# BRIEF
Using the material below, return exactly the lines between the one holding "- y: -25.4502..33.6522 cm" and the one holding "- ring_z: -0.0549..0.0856", inclusive, and no others.

# DATASET SECTION
________________________________________

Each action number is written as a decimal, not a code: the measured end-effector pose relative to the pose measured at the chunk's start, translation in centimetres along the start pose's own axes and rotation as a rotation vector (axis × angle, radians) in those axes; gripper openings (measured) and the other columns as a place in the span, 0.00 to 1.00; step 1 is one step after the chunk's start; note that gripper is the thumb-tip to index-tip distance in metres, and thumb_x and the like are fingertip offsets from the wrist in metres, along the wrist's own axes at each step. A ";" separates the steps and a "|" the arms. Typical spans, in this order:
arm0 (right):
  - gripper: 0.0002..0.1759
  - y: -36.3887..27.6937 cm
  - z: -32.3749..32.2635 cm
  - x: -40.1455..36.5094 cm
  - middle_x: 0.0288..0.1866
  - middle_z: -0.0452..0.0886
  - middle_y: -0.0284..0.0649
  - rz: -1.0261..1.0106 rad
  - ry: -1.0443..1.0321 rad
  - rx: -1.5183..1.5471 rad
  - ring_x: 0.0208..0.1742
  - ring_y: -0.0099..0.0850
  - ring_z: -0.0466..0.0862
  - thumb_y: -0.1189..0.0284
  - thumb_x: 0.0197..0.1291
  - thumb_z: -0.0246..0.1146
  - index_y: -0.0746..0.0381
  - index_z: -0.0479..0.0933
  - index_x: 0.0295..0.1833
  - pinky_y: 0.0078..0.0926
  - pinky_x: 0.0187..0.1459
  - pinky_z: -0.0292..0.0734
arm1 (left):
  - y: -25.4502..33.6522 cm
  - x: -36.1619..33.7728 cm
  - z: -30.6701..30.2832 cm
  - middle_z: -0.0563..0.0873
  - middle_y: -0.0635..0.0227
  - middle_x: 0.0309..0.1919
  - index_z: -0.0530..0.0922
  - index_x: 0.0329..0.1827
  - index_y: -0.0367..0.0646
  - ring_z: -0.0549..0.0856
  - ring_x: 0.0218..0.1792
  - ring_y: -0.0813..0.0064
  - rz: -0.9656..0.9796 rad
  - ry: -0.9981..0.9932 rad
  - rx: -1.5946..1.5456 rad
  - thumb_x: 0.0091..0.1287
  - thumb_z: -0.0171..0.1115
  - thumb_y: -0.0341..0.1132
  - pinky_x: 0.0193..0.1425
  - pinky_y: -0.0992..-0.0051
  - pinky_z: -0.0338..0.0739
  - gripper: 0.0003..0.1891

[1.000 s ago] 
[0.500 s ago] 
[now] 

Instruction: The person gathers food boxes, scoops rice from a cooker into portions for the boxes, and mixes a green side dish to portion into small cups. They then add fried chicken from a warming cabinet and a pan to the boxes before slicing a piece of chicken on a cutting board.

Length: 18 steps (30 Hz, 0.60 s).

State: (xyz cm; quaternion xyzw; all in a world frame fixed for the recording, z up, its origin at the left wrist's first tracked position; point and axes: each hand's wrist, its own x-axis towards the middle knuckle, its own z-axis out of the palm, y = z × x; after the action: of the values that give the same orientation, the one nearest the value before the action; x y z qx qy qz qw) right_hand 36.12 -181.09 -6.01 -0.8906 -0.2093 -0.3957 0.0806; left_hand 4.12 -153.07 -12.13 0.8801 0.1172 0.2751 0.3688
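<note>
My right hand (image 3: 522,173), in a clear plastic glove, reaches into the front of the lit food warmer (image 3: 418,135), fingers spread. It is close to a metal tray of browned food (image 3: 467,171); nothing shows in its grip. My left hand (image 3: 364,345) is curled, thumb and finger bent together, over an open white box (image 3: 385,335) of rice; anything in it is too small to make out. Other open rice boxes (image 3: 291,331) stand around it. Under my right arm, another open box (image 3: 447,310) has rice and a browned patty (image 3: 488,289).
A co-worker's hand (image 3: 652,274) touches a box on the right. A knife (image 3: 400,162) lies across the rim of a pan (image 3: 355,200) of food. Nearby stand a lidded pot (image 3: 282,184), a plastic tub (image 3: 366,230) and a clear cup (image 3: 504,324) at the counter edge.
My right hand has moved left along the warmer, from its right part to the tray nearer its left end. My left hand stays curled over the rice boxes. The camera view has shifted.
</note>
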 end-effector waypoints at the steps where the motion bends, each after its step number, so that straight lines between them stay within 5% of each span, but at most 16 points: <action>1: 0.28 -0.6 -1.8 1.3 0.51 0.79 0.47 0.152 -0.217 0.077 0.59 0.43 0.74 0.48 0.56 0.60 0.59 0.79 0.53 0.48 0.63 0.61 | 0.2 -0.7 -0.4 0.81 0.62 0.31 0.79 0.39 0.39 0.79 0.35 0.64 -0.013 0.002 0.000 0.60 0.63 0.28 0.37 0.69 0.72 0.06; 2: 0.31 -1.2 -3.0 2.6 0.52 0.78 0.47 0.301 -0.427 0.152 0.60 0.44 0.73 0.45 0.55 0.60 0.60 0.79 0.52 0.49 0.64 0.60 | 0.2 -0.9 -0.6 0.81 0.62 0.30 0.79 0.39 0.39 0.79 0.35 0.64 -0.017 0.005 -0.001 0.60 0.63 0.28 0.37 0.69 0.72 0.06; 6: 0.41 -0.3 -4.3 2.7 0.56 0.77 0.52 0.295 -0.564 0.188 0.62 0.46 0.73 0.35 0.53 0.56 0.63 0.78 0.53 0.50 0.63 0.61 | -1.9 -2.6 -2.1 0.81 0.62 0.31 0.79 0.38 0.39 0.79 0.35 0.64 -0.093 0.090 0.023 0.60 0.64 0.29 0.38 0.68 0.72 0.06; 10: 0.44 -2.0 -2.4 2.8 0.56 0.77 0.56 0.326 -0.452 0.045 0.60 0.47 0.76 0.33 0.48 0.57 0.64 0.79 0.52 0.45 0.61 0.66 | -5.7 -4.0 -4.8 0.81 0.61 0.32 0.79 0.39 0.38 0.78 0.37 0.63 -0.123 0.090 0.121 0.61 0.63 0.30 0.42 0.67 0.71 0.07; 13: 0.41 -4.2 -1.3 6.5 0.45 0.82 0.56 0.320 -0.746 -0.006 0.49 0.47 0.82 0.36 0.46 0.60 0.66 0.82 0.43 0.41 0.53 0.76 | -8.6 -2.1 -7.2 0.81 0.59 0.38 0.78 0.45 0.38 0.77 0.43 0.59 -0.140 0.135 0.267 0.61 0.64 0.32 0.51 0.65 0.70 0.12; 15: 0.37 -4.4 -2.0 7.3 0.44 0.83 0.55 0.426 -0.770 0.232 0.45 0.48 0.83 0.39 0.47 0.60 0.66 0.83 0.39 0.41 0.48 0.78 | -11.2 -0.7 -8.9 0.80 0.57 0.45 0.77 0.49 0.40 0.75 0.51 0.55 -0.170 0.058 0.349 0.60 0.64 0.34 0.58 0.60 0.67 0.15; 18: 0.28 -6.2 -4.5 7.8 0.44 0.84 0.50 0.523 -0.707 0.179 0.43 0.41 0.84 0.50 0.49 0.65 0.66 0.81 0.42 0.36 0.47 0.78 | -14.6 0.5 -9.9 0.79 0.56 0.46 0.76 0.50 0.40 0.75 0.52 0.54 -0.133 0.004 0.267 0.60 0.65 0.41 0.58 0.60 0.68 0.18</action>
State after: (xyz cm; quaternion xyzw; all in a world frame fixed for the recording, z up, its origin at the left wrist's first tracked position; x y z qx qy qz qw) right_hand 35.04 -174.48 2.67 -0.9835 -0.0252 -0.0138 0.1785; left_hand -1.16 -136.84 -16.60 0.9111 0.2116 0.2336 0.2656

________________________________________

# OUTPUT
  - y: -25.4502..33.6522 cm
  - x: -36.1619..33.7728 cm
  - z: -30.6701..30.2832 cm
  - middle_z: -0.0563..0.0873
  - middle_y: -0.0635..0.0227
  - middle_x: 0.0309..0.1919
  - index_z: -0.0530..0.0922
  - index_x: 0.0329..0.1827
  - index_y: -0.0367..0.0646
  - ring_z: -0.0549..0.0856

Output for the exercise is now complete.